=== COLLECTED MATERIAL ===
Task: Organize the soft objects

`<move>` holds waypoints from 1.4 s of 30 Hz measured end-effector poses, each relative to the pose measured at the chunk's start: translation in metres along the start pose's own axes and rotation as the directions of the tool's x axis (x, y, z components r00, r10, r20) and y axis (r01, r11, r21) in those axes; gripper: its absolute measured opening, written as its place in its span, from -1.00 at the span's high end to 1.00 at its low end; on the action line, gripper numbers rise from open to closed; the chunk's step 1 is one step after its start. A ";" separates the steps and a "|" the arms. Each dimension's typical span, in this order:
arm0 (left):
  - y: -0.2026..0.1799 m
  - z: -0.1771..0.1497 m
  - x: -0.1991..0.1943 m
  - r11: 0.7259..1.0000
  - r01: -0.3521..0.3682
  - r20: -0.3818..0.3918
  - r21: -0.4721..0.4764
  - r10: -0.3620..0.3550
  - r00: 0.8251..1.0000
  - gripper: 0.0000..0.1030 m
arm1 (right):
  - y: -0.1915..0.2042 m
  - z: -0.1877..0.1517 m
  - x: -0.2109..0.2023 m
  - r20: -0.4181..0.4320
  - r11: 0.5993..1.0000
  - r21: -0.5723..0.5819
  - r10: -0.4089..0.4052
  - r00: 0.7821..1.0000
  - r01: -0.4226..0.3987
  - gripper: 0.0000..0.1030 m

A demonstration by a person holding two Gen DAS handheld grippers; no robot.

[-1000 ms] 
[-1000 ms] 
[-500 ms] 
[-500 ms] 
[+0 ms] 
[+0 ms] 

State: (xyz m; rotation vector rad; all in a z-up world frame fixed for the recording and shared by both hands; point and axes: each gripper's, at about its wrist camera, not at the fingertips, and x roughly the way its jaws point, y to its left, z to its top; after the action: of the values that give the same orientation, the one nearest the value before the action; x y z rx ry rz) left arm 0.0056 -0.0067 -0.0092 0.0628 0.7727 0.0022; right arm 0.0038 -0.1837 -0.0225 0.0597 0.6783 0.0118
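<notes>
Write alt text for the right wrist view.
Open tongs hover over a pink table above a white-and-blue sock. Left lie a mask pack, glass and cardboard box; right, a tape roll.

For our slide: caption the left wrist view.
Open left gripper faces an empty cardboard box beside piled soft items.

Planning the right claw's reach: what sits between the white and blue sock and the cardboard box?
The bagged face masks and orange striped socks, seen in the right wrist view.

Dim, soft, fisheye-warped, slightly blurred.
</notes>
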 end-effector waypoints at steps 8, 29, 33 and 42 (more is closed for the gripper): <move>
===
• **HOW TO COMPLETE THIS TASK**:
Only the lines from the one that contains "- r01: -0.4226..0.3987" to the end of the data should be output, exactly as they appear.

• **ANSWER FOR THE TASK**:
  - r01: -0.4226..0.3987
  - gripper: 0.0000..0.1030 m

A demonstration by a person holding two Gen DAS handheld grippers; no robot.

[-1000 ms] 
[-1000 ms] 
[-500 ms] 
[-500 ms] 
[+0 ms] 
[+0 ms] 

State: (xyz m; rotation vector rad; all in a z-up world frame fixed for the recording and shared by both hands; point and axes: each gripper's, at about its wrist camera, not at the fingertips, and x roughly the way its jaws point, y to its left, z to its top; after the action: of the values that give the same orientation, the one nearest the value before the action; x y z rx ry rz) left arm 0.0056 -0.0067 -0.0092 0.0628 0.7727 0.0022; right arm 0.0038 -0.1837 -0.0225 0.0597 0.6783 0.0118
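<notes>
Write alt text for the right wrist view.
Open tongs hover over a pink table above a white-and-blue sock. Left lie a mask pack, glass and cardboard box; right, a tape roll.

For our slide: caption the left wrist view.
Open left gripper faces an empty cardboard box beside piled soft items.

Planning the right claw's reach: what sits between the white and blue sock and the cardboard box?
The bagged face masks and orange striped socks, seen in the right wrist view.

Dim, soft, fisheye-warped, slightly blurred.
</notes>
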 end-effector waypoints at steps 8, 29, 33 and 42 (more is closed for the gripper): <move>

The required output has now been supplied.